電圧レギュレータの基礎知識(4/4)

上手に使うためのヒント

リニアレギュレータをより便利に使うための技術を紹介します。

パッケージの工夫で許容損失容量を増やす

リニアレギュレータの熱損失は入力電圧と出力電圧、出力電流の関係により決まります。

熱損失(Pd)=(入力電圧-出力電圧)×出力電流

いかにパッケージの放熱を良くし発熱させないかが実際の機器を製作する上で重要になります。放熱を効率よく行うパッケージにUSPパッケージがあります。パッケージの裏面にICシリコンが載っている金属のダイがむき出しになっており、そこから基板に放熱ができるようになっています。(写真2)
放熱量は基板の金属面積によりますのでUSP-6Cパッケージの放熱特性例を図17に示します。USP-6C単体では120mWの許容損失が、銅箔面積を片面800mm²(2層基板 表裏合計1600mm²)にすることで1Wの許容損失になり、さらに銅箔面積を大きくすることで大きな許容損失が得られます。評価に使用したボードは図16です。

(写真2)USP-6Cの裏面放熱板写真

(図16)放熱評価に使用した基板(2層基板)

(図17)USP-6Cパッケージ放熱特性例

XC6504x181xR

レーザートリミング

CMOSリニアレギュレータでは、出力電圧がプリセットされており外付抵抗などで出力電圧を調整するものはほとんどありません。代わりに0.1Vや0.05Vステップで出力電圧が用意されています。これには高精度に任意の電圧設定を容易に行えるレーザートリミング技術が用いられます。CMOSプロセスの場合バイポーラトランジスタのバンドギャップリファレンス(注1)のように安定した基準電源が作りにくいため、内部の基準電圧のバラツキを出力電圧プリセット用の抵抗をレーザートリミングすることで任意の電圧に設定すると同時に、出力電圧精度を確保するという手法が一般的に行われているためです。(図18)
出力電圧精度は一般的なもので±2%、高精度なもので±1%などがあります。また製品によっては動作温度範囲において出力電圧精度を規定されているものもあります。

(注1)バンドギャップリファレンス
「バイポーラトランジスタのエネルギーバンドギャップと抵抗などを用い、絶対温度に比例する電圧の温度係数の相反性を利用し、温度に対し一定の安定した電圧を得る回路。

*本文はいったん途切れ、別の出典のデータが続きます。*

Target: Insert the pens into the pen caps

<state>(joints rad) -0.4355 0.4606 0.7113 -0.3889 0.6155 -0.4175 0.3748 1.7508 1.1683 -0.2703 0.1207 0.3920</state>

(図18)レーザートリミング技術のバラツキ精度補正のイメージ

トリミング前:
ウエハ製造上のバラツキがそのまま現れています。

トリミング後:
狙い値を中心にバラツキが殆どなくなります。

レーザートリミングでは1チップ毎に測定された値を使って狙い値に対してトリミングの量を決めます。そうすることで高い精度が得られます。

少量購入する際、入手しやすい電圧は?

出力電圧を外部で調整できないものがほとんどであるため、購入時には在庫確認が必要になりますが、一般的な出力電圧、例えば5V、3.3V、3V、2.8V、2.5V、1.8V、1.2Vなどは入手しやすいです。

今後の開発動向

CMOSプロセスのLSIでは微細化は年々進んでおり、現在では22nmルールなどと言うものまでも量産されようとしてきています。リニアレギュレータなどの電源ICに使用するためには入力電源耐圧が必要となりますので、極端な微細プロセスが必ずしもよいと言うわけにはいきませんが、CMOSが得意とする微細技術の利用においては0.25µmや0.35µmなどを使って1.7V入力で1.2V出力の2Aが供給できます。また高耐圧などにおいても先端のCMOSプロセスで使われている様々な技術や利点を生かしたものが出てきます。
これはCMOSプロセスがLSIやメモリーなどの開発に利用されているので、プロセス技術として多くの技術蓄積があるためです。今後は車載用などより幅の広い分野でCMOSリニアレギュレータが使用されていくことになります。